- Exercise details -
In this exercise, reproduce all the entries that follow exactly.
═════ Task input ═════
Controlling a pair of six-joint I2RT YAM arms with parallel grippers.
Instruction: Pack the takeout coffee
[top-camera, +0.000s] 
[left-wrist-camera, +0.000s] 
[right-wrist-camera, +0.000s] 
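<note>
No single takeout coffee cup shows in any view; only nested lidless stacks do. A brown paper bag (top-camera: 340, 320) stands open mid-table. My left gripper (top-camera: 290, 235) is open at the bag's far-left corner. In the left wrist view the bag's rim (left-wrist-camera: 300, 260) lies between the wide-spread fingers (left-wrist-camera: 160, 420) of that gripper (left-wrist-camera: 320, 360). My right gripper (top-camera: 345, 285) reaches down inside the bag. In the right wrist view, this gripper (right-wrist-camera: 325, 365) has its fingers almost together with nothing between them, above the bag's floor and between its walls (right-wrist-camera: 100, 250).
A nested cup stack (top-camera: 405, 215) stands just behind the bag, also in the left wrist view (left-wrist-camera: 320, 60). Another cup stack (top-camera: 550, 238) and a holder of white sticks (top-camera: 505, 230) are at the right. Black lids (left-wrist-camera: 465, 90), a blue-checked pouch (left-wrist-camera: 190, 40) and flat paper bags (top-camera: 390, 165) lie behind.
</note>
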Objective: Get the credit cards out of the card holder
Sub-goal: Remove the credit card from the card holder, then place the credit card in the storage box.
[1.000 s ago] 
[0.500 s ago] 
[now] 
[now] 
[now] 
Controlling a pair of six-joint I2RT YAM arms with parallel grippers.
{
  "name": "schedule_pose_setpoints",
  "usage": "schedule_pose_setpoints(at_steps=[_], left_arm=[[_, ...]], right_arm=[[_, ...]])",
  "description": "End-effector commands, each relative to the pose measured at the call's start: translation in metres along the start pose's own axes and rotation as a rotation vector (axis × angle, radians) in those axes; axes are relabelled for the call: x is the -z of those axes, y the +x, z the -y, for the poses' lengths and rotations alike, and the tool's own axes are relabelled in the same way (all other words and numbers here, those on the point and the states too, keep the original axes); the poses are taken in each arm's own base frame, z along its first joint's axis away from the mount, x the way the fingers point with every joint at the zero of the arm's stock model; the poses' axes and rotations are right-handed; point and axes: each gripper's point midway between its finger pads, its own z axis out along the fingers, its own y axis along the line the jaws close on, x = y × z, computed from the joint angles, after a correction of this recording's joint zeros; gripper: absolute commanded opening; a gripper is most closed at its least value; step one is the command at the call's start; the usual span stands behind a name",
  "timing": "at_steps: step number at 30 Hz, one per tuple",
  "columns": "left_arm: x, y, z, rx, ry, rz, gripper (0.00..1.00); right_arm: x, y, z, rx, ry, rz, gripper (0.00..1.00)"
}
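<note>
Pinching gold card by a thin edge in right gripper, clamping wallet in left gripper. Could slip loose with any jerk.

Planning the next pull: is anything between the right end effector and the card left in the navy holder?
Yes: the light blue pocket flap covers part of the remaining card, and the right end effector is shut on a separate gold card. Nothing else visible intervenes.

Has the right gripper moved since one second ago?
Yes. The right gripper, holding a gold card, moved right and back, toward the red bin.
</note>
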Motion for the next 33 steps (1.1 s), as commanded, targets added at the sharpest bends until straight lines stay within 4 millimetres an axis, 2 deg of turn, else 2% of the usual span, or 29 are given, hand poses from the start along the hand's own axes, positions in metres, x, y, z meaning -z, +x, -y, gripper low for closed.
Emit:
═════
- Exercise solution -
Controlling a pair of six-joint I2RT YAM arms with parallel grippers.
Instruction: Pack the takeout coffee
[top-camera, +0.000s] 
[left-wrist-camera, +0.000s] 
[right-wrist-camera, +0.000s] 
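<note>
No single takeout coffee cup shows in any view; only nested lidless stacks do. A brown paper bag (top-camera: 340, 320) stands open mid-table. My left gripper (top-camera: 290, 235) is open at the bag's far-left corner. In the left wrist view the bag's rim (left-wrist-camera: 300, 260) lies between the wide-spread fingers (left-wrist-camera: 160, 420) of that gripper (left-wrist-camera: 320, 360). My right gripper (top-camera: 345, 285) reaches down inside the bag. In the right wrist view, this gripper (right-wrist-camera: 325, 365) has its fingers almost together with nothing between them, above the bag's floor and between its walls (right-wrist-camera: 100, 250).
A nested cup stack (top-camera: 405, 215) stands just behind the bag, also in the left wrist view (left-wrist-camera: 320, 60). Another cup stack (top-camera: 550, 238) and a holder of white sticks (top-camera: 505, 230) are at the right. Black lids (left-wrist-camera: 465, 90), a blue-checked pouch (left-wrist-camera: 190, 40) and flat paper bags (top-camera: 390, 165) lie behind.
</note>
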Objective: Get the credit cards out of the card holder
Sub-goal: Remove the credit card from the card holder, then place the credit card in the storage box.
[1.000 s ago] 
[0.500 s ago] 
[now] 
[now] 
[now] 
Controlling a pair of six-joint I2RT YAM arms with parallel grippers.
{
  "name": "schedule_pose_setpoints",
  "usage": "schedule_pose_setpoints(at_steps=[_], left_arm=[[_, ...]], right_arm=[[_, ...]])",
  "description": "End-effector commands, each relative to the pose measured at the call's start: translation in metres along the start pose's own axes and rotation as a rotation vector (axis × angle, radians) in those axes; axes are relabelled for the call: x is the -z of those axes, y the +x, z the -y, for the poses' lengths and rotations alike, and the tool's own axes are relabelled in the same way (all other words and numbers here, those on the point and the states too, keep the original axes); the poses are taken in each arm's own base frame, z along its first joint's axis away from the mount, x the way the fingers point with every joint at the zero of the arm's stock model; the poses' axes and rotations are right-handed; point and axes: each gripper's point midway between its finger pads, its own z axis out along the fingers, its own y axis along the line the jaws close on, x = y × z, computed from the joint angles, after a correction of this recording's joint zeros; gripper: absolute commanded opening; a gripper is most closed at its least value; step one is the command at the call's start; the usual span stands behind a name",
  "timing": "at_steps: step number at 30 Hz, one per tuple",
  "columns": "left_arm: x, y, z, rx, ry, rz, gripper (0.00..1.00); right_arm: x, y, z, rx, ry, rz, gripper (0.00..1.00)"
}
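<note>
Pinching gold card by a thin edge in right gripper, clamping wallet in left gripper. Could slip loose with any jerk.

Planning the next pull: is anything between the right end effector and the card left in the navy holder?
Yes: the light blue pocket flap covers part of the remaining card, and the right end effector is shut on a separate gold card. Nothing else visible intervenes.

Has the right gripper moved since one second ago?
Yes. The right gripper, holding a gold card, moved right and back, toward the red bin.
</note>
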Motion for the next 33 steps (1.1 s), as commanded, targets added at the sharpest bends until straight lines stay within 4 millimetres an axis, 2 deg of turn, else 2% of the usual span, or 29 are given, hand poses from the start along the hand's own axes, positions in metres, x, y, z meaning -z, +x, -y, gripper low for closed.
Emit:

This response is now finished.